Os maiores perdedores do mundo não sabem mesmo ganhar
Estávamos sedentos de uma vitória de São Marino que permitisse que este fosse um texto sobre fazer história, mas eles voltaram a não ganhar, como não ganharam nos últimos 20 anos.
Há uns dias escreveu-se que “a pior selecção do mundo voltou a perder”. Mas e que tal “afinal, os maiores perdedores do mundo sabem ganhar”? Seria mais bonito... ou não? O problema é que eles não sabem.
Neste domingo, SãoMarino voltou a não ganhar e vai "celebrar", daqui a 34 dias, 20 anos sem vencer um jogo. Por que motivo fazemos disto notícia? É que no futebol europeu de selecções não há tão maus como eles. Luís Freitas Lobo gosta de dizer “acima disto não há mais nada”, quando vê grandes golos, mas, com São Marino, podemos dizer que “abaixo disto não há mais nada” – e talvez pouco haja abaixo de um São Marino-St. Kitts & Nevis como o que terminou neste domingo com um 0-0.
Não vamos mentir: estávamos sedentos de uma vitória de São Marino que permitisse que este fosse um texto sobre fazer história.
Na quarta-feira, na primeira partida entre estas duas nações, São Marino marcou pelo quarto jogo consecutivo – um recorde. Mas isto não chegava. Queríamos mais. A pior selecção do mundo perdeu essa partida, como as três anteriores. E as 136 antes dessa. Em 34 anos, só ganhou um jogo – foi ao Liechtenstein, em 2004.
Iam em 137 jogos sem vencer. O mundo salivava por um triunfo de São Marino e vai ter de salivar mais um pouco – talvez até terem Gibraltar pela frente numa Liga das Nações.
Na quarta, como neste domingo, milhares de adeptos viram um dos piores jogos que o futebol de selecções tem para oferecer. Torcia-se por São Marino, com sorteios de camisolas caso a equipa do enclave italiano vencesse. Torcia-se por São Marino, porque os rapazes guiados por São Cristóvão, mesmo na sua incompetência, são superiores aos fiéis de São Marino.
Torcia-se por São Marino, porque tem uma claque chamada Brigata mai 1 gioia [brigada sem nenhuma alegria] – talvez o nome mais perfeito que alguém já inventou para um grupo de adeptos.

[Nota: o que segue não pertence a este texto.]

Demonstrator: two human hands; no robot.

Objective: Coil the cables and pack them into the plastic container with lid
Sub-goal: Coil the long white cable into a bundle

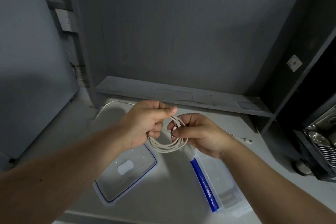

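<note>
Coiled cable [169, 146] in left hand [143, 123] and right hand [201, 133], fingers [168, 111] curled around it, above open container [223, 187] and separate lid [109, 183].

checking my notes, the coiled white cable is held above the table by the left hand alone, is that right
Not quite. The head view shows both hands holding the coiled white cable above the table: the left hand grips one side and the right hand pinches the other.
</note>
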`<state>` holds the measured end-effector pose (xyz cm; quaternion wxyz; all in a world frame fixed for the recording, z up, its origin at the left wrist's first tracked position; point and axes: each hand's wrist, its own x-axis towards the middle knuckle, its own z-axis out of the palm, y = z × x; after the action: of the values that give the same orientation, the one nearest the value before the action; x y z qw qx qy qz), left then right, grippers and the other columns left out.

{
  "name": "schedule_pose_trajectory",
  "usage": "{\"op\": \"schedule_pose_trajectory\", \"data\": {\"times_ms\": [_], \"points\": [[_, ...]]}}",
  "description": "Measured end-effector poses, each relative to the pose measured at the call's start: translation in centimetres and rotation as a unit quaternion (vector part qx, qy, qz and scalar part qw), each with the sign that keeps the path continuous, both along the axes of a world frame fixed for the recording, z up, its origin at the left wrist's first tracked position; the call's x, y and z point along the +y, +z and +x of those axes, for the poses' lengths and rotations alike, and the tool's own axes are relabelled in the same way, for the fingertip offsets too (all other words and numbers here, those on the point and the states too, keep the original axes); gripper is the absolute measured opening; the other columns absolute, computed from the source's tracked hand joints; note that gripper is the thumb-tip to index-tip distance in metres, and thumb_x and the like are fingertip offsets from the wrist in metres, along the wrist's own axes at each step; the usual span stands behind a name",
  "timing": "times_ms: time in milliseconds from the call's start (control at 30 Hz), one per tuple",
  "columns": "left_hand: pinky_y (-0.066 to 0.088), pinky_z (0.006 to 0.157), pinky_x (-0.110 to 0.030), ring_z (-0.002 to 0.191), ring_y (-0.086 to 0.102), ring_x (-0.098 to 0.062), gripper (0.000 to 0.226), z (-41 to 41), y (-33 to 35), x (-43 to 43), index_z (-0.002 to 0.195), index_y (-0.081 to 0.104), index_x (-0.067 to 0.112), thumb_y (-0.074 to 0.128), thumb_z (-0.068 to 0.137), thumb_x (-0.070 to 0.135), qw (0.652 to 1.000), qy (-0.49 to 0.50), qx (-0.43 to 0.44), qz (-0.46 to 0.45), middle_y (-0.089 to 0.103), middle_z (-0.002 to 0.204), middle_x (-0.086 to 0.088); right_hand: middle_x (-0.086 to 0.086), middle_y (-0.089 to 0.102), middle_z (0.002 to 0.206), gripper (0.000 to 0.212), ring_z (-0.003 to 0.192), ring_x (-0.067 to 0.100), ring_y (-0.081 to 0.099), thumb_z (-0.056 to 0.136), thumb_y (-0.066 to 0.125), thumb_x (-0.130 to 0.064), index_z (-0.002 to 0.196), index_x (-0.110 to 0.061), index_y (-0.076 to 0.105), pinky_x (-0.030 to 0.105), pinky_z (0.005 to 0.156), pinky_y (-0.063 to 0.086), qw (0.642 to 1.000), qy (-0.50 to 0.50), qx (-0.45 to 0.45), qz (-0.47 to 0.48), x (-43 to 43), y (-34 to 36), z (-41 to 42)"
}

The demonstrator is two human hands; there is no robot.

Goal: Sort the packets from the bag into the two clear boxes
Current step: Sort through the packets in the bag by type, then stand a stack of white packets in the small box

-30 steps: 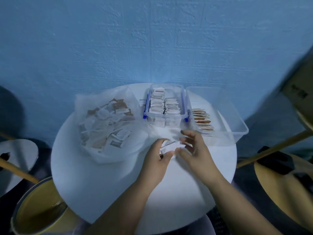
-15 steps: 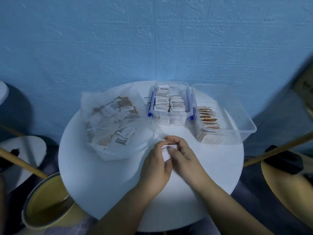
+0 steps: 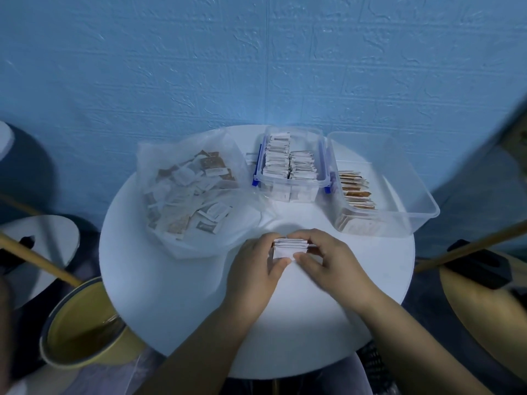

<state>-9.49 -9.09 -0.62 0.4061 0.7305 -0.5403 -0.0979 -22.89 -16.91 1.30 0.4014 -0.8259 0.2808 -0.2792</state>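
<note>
On the round white table (image 3: 176,303) lies a clear plastic bag (image 3: 188,192) holding several white and brown packets. A small clear box with blue clips (image 3: 291,192) stands at the back, filled with rows of white packets. To its right a larger clear box (image 3: 410,201) holds a row of brown packets at its left side. In front of the boxes, my left hand (image 3: 253,275) and my right hand (image 3: 333,263) together pinch a small stack of white packets (image 3: 289,248) from both sides, just above the table.
A yellow bucket (image 3: 82,329) stands at the lower left beside the table. Wooden poles cross at the left (image 3: 37,260) and right (image 3: 470,246). A blue textured wall rises right behind the table. Another round white surface (image 3: 48,240) sits at the far left.
Both hands have come together round the white packets and squared them into a neat stack. The camera view has shifted slightly, so the table sits more to the right.
</note>
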Motion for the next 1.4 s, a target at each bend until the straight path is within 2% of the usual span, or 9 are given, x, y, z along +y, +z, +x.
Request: {"op": "schedule_pose_trajectory", "data": {"times_ms": [200, 367, 500, 633, 767, 900, 1133, 1300, 1400], "points": [[0.039, 0.078, -0.026, 0.095, 0.055, -0.018, 0.030, 0.3, -0.1, -0.3, 0.109, 0.061, 0.017, 0.067, 0.082, 0.028, 0.999, 0.003, -0.035, 0.012, 0.066, 0.097, 0.002, -0.014, 0.056, 0.100, 0.031, 0.091, 0.008, 0.055, 0.087, 0.060, -0.009, 0.115, -0.021, 0.059, 0.021, 0.082, 0.046, 0.994, 0.031, 0.077, -0.069, -0.7, 0.2, 0.1], [0.041, 0.074, -0.027, 0.092, 0.054, -0.016, 0.028, 0.6, 0.1, -0.4, 0.106, 0.062, 0.018, 0.066, 0.083, 0.031, 0.998, -0.011, -0.063, 0.017, 0.065, 0.095, 0.002, -0.013, 0.053, 0.098, 0.024, 0.086, 0.003, 0.051, 0.085, 0.063, -0.014, 0.109, -0.019, 0.060, 0.012, 0.076, 0.041, 0.982, 0.079, 0.135, -0.103, -1.8, 1.3, 0.4], [0.045, 0.078, -0.030, 0.096, 0.055, -0.013, 0.034, 1.1, 1.2, -1.2, 0.114, 0.058, 0.022, 0.063, 0.084, 0.037, 0.998, -0.031, -0.040, 0.025, 0.063, 0.100, 0.004, -0.014, 0.054, 0.104, 0.027, 0.092, 0.008, 0.055, 0.088, 0.060, -0.017, 0.114, -0.022, 0.057, 0.019, 0.081, 0.046, 0.972, 0.111, 0.175, -0.109, -3.2, 3.3, 0.7], [0.041, 0.080, -0.020, 0.101, 0.057, -0.014, 0.043, 1.7, 4.6, -3.9, 0.121, 0.055, 0.020, 0.063, 0.084, 0.041, 0.999, -0.002, -0.045, -0.010, 0.063, 0.115, 0.003, -0.014, 0.056, 0.105, 0.033, 0.092, 0.004, 0.056, 0.088, 0.060, -0.014, 0.119, -0.021, 0.055, 0.014, 0.080, 0.046, 0.972, 0.130, 0.158, -0.116, -6.2, 7.2, 1.4], [0.045, 0.078, -0.029, 0.095, 0.059, -0.020, 0.035, 2.8, 7.8, -8.1, 0.110, 0.058, 0.018, 0.067, 0.081, 0.035, 0.998, 0.009, -0.052, -0.040, 0.065, 0.105, -0.002, -0.004, 0.063, 0.092, 0.025, 0.082, 0.008, 0.056, 0.080, 0.066, -0.008, 0.104, -0.015, 0.062, 0.020, 0.076, 0.045, 0.975, 0.101, 0.143, -0.136, -10.0, 10.6, 2.7], [0.035, 0.068, -0.024, 0.093, 0.057, -0.018, 0.032, 3.7, 9.2, -12.0, 0.106, 0.052, 0.019, 0.066, 0.082, 0.034, 0.996, 0.032, -0.079, -0.027, 0.063, 0.102, 0.002, -0.014, 0.057, 0.076, 0.020, 0.071, 0.007, 0.052, 0.075, 0.069, -0.010, 0.092, -0.018, 0.061, 0.021, 0.070, 0.043, 0.968, 0.083, 0.176, -0.160, -13.8, 12.4, 4.2], [0.041, 0.086, -0.035, 0.105, 0.053, -0.028, 0.050, 6.1, 5.5, -14.4, 0.110, 0.058, 0.010, 0.074, 0.071, 0.036, 0.990, 0.094, -0.080, -0.067, 0.059, 0.111, -0.010, -0.003, 0.060, 0.087, 0.021, 0.079, 0.013, 0.055, 0.079, 0.068, -0.010, 0.094, -0.020, 0.058, 0.018, 0.070, 0.042, 0.980, 0.018, 0.165, -0.106, -21.0, 11.3, 6.8], [0.028, 0.077, -0.014, 0.101, 0.045, -0.008, 0.069, 6.6, 2.7, -14.0, 0.110, 0.056, 0.020, 0.052, 0.061, 0.070, 0.995, 0.091, -0.017, -0.026, 0.055, 0.107, 0.004, 0.004, 0.061, 0.093, 0.025, 0.084, 0.017, 0.051, 0.084, 0.061, -0.010, 0.109, -0.009, 0.058, 0.024, 0.068, 0.037, 0.956, -0.032, 0.252, -0.144, -25.0, 9.3, 9.2], [0.036, 0.081, -0.017, 0.104, 0.047, -0.005, 0.075, 6.2, 2.3, -14.0, 0.117, 0.054, 0.024, 0.052, 0.060, 0.072, 0.994, 0.099, 0.024, -0.032, 0.054, 0.113, 0.009, 0.010, 0.063, 0.109, 0.029, 0.095, 0.023, 0.054, 0.084, 0.059, -0.009, 0.113, -0.010, 0.057, 0.026, 0.076, 0.040, 0.939, -0.033, 0.295, -0.175, -26.0, 8.1, 10.3]]}}
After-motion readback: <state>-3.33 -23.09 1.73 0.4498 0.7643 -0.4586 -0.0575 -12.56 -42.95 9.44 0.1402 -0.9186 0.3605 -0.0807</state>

Torcia-se por São Marino, porque a Brigata mai 1 gioia nunca tinha visto a sua selecção ganhar um jogo – juntaram-se muitos anos depois da tal vitória de 2004. Torcia-se por São Marino porque, quando empataram com a Estónia, fizeram uma tarja a dizer “brigata mezza gioia” [brigada de meia alegria].
Torcia-se por São Marino, porque todos os bebés nascidos no enclave italiano recebem uma camisola da selecção, como incentivo para uma futura geração de futebolistas ou, no mínimo, "futeboleiros" – e é melhor se puderem receber uma camisola de uma equipa que sabe ganhar.
Torcia-se por São Marino, porque os preceitos do ranking FIFA não são justos com uma selecção que não é pior do que equipas fracas de África, Ásia, América ou Oceânia, mas que, defrontando rivais europeus mais dotados, raramente faz pontos.
Torcia-se por São Marino, porque a equipa tem conseguido marcar mais golos do que é habitual e uma vitória não seria apenas fruto do acaso, mas sim passível de ser (ingenuamente) enquadrada numa melhoria da equipa.
Torcia-se por São Marino, porque há anos que a vida futebolística destes homens se limita a tirarem fotos e trocarem camisolas com estrelas mundiais, depois de 90 minutos a tentarem não ser destruídos por elas.
Quando St. Kitts marcou o 2-1 na última quarta-feira, o autor da página de apoio a São Marino viveu o momento utilizando um famoso meme que diz “merda... aqui vamos nós outra vez...”. E foram mesmo. Foram na quarta e foram neste domingo, novamente. Os maiores perdedores do mundo não sabem mesmo ganhar.